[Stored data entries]
------------------------------
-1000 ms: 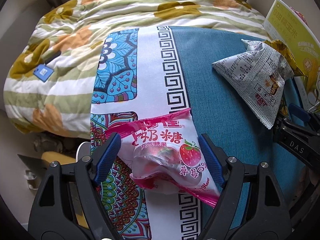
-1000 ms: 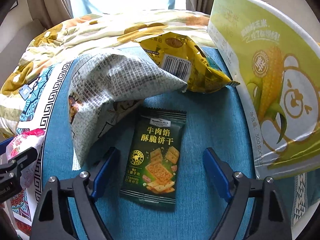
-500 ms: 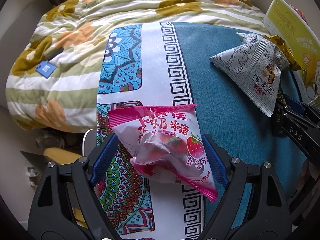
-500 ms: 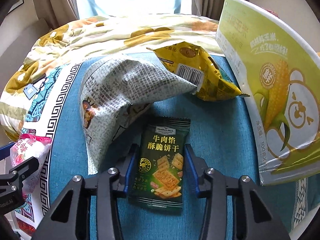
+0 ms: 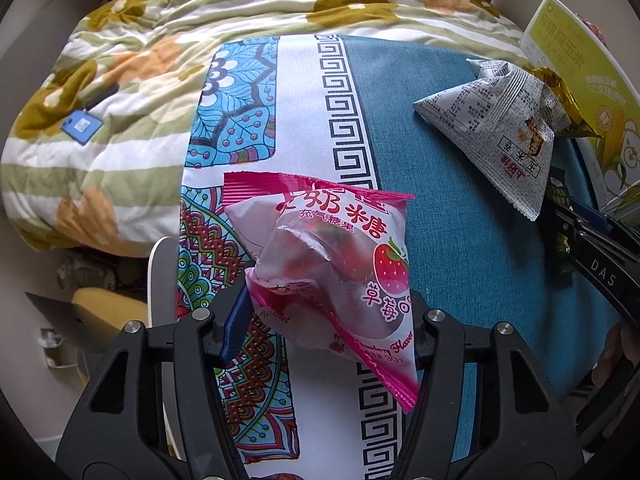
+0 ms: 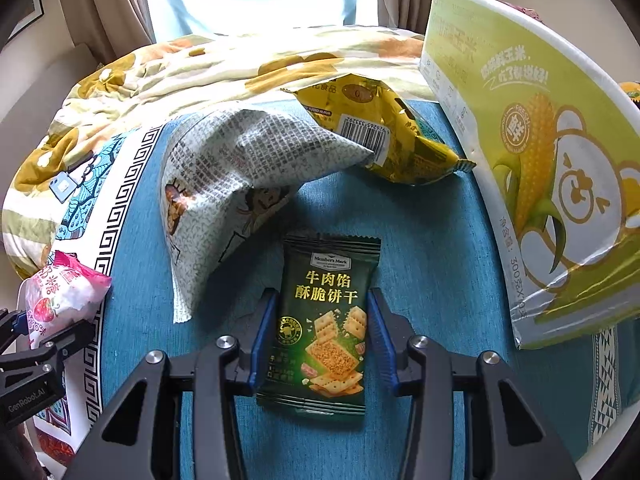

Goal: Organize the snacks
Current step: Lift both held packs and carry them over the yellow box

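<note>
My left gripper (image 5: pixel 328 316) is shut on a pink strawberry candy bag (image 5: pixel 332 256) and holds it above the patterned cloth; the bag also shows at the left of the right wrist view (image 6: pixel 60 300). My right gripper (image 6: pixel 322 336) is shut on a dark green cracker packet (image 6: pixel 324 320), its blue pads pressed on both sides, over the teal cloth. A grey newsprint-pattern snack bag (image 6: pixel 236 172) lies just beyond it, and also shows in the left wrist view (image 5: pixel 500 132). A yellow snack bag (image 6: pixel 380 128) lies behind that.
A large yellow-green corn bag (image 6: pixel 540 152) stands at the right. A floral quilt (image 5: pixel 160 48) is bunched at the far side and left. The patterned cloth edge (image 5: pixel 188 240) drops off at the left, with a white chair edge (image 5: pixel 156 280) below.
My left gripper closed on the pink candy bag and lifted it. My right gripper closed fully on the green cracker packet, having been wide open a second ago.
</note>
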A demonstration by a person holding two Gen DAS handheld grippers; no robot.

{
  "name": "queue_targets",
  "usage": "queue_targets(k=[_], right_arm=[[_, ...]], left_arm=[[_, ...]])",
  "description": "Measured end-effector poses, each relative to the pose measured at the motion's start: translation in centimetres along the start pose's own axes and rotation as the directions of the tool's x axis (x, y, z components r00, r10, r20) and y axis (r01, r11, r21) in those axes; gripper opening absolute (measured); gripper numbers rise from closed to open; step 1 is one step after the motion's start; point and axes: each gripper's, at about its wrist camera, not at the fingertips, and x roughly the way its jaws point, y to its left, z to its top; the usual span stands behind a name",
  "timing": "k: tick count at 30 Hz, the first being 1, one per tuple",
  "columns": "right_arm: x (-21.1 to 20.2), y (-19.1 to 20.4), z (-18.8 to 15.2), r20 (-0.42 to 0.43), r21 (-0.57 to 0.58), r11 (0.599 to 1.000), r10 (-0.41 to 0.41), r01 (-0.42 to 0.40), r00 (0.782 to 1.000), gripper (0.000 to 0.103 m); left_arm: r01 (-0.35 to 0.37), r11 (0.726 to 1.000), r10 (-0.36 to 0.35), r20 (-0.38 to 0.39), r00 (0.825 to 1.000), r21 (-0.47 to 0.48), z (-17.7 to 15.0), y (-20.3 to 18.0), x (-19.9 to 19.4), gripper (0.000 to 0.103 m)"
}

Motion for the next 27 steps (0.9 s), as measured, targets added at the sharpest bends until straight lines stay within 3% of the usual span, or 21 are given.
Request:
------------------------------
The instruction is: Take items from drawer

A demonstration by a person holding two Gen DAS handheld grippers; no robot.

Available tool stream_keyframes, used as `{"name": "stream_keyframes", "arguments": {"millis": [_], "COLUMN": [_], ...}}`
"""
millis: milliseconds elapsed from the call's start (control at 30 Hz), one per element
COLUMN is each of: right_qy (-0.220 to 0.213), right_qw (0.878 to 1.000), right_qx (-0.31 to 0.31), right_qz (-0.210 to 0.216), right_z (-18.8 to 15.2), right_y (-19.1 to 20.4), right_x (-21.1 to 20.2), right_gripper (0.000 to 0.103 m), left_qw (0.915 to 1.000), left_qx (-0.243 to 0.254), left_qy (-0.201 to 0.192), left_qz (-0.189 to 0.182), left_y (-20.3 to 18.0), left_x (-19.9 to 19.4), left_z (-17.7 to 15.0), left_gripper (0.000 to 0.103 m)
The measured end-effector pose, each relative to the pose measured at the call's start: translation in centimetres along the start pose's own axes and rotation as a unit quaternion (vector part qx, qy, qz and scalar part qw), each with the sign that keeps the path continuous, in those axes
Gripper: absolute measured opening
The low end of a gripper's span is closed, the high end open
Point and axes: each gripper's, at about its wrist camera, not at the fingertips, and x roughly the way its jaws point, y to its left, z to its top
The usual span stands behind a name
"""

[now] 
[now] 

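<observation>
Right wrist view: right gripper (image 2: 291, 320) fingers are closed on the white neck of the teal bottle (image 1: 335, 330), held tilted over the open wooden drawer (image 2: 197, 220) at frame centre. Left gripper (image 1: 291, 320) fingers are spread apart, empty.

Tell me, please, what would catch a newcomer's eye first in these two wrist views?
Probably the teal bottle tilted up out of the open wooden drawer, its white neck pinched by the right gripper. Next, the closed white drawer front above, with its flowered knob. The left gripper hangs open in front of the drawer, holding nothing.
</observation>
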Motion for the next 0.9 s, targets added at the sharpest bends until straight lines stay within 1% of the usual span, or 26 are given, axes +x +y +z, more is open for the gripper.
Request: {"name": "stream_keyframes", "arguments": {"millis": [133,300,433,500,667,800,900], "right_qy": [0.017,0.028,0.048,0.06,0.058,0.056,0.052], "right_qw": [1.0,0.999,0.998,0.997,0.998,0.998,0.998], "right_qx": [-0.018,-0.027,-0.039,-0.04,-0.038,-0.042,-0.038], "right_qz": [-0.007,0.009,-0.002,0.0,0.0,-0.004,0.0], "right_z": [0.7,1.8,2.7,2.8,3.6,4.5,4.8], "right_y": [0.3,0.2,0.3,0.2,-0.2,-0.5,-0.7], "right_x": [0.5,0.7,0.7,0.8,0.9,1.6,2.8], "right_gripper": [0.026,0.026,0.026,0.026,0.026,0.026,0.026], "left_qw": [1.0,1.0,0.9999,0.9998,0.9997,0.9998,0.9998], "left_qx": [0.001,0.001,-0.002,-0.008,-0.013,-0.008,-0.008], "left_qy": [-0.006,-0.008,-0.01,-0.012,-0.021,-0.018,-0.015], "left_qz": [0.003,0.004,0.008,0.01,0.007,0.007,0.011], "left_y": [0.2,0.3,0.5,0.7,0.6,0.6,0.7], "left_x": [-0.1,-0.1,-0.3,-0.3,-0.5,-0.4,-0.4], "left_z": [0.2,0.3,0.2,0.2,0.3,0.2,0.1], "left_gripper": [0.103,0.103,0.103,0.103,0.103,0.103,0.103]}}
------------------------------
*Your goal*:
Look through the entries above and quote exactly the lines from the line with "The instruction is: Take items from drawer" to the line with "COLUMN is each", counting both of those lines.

*Task answer*:
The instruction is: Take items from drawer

A demonstration by a person holding two Gen DAS handheld grippers; no robot.

Available tool stream_keyframes, used as `{"name": "stream_keyframes", "arguments": {"millis": [_], "COLUMN": [_], ...}}`
"""
millis: milliseconds elapsed from the call's start (control at 30 Hz), one per element
COLUMN is each of: right_qy (-0.220 to 0.213), right_qw (0.878 to 1.000), right_qx (-0.31 to 0.31), right_qz (-0.210 to 0.216), right_z (-18.8 to 15.2), right_y (-19.1 to 20.4), right_x (-21.1 to 20.2), right_gripper (0.000 to 0.103 m), left_qw (0.915 to 1.000), left_qx (-0.243 to 0.254), left_qy (-0.201 to 0.192), left_qz (-0.189 to 0.182), left_y (-20.3 to 18.0), left_x (-19.9 to 19.4), left_z (-17.7 to 15.0), left_gripper (0.000 to 0.103 m)

This exercise is now complete.